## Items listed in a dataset
○ ○ ○ ○ ○ ○ ○

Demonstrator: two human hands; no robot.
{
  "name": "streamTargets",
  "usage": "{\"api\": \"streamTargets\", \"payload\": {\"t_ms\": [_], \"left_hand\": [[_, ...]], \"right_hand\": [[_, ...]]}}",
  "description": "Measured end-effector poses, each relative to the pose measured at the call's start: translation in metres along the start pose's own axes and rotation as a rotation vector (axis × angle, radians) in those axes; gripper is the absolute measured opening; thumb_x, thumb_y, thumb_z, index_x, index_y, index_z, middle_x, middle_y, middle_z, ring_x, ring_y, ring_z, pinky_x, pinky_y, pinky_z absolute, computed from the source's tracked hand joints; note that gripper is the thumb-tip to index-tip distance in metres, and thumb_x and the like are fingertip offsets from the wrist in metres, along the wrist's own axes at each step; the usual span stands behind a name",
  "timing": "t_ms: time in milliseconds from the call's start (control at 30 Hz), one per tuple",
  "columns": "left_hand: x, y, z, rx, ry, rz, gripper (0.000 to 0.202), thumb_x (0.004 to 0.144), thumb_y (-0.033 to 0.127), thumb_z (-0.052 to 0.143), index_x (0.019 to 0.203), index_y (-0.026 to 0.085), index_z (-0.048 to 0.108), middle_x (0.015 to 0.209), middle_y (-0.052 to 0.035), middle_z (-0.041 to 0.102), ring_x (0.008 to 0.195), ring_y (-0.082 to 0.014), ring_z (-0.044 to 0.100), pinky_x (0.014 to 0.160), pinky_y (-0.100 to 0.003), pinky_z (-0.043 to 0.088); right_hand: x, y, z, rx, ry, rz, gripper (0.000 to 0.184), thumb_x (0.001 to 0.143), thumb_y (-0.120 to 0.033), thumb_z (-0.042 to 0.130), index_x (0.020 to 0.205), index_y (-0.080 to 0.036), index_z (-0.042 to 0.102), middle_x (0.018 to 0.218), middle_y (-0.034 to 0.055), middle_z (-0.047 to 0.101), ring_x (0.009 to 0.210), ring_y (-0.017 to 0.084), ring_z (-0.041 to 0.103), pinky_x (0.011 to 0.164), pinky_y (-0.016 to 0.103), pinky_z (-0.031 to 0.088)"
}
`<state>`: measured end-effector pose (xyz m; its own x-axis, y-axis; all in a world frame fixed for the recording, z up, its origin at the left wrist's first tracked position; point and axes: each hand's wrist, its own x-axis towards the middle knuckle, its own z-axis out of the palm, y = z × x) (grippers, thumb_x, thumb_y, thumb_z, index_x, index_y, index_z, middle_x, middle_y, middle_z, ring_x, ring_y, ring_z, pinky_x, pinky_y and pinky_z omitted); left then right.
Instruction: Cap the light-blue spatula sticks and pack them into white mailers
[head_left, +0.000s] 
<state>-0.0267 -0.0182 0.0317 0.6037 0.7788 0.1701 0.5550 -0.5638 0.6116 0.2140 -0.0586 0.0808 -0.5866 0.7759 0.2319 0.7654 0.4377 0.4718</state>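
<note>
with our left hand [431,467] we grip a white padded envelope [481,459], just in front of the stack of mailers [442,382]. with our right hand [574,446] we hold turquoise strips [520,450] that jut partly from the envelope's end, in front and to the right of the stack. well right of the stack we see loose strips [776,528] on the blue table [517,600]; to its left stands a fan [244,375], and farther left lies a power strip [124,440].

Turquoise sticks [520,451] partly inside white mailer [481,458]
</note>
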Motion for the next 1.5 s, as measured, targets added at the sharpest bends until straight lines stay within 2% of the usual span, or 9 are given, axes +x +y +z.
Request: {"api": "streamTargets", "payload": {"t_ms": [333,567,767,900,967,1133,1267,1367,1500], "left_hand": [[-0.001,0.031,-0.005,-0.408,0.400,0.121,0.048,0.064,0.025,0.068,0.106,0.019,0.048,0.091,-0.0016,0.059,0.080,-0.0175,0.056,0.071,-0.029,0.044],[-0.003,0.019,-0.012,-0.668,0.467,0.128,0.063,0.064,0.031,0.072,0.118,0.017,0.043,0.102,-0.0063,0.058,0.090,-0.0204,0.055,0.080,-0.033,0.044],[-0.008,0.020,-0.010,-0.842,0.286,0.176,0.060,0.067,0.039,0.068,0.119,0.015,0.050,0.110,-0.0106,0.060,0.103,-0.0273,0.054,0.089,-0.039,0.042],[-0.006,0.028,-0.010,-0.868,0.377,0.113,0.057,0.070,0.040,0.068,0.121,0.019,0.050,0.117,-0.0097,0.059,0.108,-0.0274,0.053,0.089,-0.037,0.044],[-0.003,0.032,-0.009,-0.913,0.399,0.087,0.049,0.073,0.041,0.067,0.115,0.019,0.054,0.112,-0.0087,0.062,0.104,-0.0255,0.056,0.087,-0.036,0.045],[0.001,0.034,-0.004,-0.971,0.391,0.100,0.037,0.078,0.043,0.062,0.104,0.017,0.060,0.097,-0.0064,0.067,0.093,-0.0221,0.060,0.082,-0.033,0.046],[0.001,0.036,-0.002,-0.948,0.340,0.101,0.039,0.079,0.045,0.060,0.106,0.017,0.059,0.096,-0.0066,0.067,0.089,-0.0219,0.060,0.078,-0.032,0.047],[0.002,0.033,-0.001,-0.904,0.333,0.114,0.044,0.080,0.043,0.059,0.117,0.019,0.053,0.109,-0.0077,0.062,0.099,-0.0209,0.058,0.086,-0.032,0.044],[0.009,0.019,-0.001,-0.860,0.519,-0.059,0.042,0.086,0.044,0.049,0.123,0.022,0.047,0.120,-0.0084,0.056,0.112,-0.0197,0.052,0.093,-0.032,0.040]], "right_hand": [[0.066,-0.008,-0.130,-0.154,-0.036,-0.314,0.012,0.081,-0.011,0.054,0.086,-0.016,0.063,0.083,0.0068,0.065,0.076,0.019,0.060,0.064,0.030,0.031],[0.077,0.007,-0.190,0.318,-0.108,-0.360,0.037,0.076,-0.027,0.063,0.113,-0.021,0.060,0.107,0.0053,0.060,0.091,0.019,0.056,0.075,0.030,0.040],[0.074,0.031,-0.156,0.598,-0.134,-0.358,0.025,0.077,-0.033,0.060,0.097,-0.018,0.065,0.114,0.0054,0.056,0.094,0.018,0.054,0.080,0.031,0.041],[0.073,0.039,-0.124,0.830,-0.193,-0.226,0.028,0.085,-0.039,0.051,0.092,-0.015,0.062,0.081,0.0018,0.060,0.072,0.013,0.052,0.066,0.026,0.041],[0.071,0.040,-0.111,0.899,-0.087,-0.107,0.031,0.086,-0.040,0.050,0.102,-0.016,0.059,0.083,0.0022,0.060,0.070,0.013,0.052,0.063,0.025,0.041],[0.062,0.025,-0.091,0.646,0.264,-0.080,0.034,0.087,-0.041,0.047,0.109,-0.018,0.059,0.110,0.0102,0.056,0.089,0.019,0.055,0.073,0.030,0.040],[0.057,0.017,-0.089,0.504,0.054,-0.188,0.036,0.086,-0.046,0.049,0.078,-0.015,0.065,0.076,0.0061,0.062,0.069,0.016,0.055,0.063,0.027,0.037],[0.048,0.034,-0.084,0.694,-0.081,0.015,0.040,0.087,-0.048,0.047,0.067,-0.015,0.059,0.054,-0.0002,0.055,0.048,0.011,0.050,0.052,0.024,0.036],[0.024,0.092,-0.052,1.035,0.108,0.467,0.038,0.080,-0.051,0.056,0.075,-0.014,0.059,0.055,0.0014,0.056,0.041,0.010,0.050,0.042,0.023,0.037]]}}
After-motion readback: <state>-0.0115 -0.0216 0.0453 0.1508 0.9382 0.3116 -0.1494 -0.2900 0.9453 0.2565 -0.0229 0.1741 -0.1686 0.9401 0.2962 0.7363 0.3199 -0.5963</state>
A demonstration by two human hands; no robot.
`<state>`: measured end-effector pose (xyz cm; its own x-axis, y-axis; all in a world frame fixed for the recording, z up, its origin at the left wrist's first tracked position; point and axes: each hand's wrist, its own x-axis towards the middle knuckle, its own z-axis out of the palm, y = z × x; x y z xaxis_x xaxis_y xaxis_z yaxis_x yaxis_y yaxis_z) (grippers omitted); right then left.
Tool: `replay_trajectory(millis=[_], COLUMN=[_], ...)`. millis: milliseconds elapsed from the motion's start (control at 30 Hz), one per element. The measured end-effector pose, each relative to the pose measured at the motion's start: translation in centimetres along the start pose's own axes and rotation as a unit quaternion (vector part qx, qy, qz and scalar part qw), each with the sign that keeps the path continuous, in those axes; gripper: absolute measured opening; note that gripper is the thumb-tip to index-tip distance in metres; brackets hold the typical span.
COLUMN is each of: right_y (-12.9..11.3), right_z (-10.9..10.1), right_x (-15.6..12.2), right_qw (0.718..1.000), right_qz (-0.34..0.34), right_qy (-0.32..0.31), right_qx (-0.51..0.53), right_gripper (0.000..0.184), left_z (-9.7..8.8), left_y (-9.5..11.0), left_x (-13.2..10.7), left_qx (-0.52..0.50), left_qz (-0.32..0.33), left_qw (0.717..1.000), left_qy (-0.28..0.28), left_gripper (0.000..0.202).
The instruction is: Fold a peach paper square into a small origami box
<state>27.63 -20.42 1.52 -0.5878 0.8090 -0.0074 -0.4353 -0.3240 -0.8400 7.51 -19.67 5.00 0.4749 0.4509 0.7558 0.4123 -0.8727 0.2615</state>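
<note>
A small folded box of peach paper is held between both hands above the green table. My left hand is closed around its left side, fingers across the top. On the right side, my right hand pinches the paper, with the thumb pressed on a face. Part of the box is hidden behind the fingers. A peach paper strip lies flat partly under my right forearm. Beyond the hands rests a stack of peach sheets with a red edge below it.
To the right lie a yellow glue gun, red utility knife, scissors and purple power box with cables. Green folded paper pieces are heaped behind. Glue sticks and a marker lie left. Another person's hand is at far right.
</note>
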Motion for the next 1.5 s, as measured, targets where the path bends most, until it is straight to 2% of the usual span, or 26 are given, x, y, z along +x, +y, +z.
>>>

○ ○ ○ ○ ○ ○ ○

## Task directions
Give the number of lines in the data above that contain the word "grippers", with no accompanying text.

## Expected answer
2